BRIEF: Output the records, every one, exactly as given.

---------- RECORDS SHOWN

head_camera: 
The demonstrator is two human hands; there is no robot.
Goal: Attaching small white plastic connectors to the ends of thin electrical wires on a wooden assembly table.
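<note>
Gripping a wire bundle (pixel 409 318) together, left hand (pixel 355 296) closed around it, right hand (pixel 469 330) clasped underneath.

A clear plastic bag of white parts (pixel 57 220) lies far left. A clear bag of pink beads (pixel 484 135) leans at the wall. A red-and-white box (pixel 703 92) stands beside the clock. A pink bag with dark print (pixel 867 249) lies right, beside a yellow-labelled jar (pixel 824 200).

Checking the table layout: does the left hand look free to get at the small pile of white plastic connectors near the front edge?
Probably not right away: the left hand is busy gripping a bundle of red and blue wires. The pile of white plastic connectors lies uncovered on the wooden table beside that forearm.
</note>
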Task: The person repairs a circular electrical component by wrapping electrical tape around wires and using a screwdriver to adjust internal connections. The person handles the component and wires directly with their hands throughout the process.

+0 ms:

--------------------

SOLUTION BELOW:
head_camera: 
The demonstrator is two human hands; there is no robot.
Goal: Attaching small white plastic connectors to the ends of thin electrical wires on a wooden assembly table.
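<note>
Gripping a wire bundle (pixel 409 318) together, left hand (pixel 355 296) closed around it, right hand (pixel 469 330) clasped underneath.

A clear plastic bag of white parts (pixel 57 220) lies far left. A clear bag of pink beads (pixel 484 135) leans at the wall. A red-and-white box (pixel 703 92) stands beside the clock. A pink bag with dark print (pixel 867 249) lies right, beside a yellow-labelled jar (pixel 824 200).

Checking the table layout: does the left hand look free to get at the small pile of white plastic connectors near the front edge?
Probably not right away: the left hand is busy gripping a bundle of red and blue wires. The pile of white plastic connectors lies uncovered on the wooden table beside that forearm.
</note>
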Task: The person repairs a circular electrical component by wrapping electrical tape around wires and using a screwdriver to adjust internal connections. The person handles the component and wires directly with their hands throughout the process.

+0 ms:

There is nothing more to add to the answer.